▸ Assigned task
Which lines run from the one containing "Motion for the" to the end of the entries below? Retype exactly those, both ends included.

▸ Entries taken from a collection
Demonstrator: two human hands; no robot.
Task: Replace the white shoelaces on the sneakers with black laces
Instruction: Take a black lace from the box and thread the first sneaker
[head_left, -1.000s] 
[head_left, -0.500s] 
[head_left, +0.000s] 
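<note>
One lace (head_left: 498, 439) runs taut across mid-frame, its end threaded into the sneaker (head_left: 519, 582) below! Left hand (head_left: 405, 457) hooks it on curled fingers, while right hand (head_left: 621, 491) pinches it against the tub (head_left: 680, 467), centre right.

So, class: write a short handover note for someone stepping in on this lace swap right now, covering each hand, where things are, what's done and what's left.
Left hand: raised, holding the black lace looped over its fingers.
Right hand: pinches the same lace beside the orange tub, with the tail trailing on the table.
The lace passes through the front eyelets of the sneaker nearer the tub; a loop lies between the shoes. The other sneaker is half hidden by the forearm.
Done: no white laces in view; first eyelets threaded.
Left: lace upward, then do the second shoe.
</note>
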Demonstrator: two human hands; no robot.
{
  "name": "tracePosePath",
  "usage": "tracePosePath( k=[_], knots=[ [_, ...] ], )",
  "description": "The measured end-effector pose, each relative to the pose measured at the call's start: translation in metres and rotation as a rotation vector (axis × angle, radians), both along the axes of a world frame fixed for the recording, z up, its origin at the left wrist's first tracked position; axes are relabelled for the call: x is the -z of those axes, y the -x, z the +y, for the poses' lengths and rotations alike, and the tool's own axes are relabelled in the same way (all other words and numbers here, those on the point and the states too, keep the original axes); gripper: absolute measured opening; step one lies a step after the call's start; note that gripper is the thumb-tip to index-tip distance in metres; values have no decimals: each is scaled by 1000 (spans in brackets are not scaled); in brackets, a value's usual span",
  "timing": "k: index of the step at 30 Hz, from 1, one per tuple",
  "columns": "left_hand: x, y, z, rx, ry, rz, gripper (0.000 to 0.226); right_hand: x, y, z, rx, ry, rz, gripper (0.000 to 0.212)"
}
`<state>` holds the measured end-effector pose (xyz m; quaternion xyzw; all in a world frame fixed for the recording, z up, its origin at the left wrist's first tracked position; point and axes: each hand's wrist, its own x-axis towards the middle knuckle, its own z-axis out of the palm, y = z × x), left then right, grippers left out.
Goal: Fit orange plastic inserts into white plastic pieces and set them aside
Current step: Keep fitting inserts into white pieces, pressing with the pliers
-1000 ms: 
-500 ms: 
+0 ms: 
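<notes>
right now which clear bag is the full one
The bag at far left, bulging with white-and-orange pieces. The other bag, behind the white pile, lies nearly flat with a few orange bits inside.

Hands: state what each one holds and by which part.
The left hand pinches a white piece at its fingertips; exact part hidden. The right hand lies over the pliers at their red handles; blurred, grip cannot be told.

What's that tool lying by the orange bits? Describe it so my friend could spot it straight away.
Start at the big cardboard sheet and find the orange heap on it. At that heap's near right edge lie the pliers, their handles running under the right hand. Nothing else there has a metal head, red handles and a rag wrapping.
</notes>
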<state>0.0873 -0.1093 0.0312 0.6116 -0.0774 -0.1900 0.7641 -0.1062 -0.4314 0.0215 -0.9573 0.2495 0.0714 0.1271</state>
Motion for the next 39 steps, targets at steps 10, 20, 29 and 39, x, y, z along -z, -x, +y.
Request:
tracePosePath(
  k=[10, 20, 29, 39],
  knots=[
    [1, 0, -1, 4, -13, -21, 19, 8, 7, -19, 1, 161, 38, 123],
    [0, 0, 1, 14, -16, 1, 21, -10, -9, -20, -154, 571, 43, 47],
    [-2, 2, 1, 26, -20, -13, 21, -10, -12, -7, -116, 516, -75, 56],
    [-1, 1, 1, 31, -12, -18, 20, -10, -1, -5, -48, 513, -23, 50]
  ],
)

▸ Result below
Motion for the next 39 steps, targets at steps 10, 20, 29 and 39, x, y, z along -z, -x, +y.
Request:
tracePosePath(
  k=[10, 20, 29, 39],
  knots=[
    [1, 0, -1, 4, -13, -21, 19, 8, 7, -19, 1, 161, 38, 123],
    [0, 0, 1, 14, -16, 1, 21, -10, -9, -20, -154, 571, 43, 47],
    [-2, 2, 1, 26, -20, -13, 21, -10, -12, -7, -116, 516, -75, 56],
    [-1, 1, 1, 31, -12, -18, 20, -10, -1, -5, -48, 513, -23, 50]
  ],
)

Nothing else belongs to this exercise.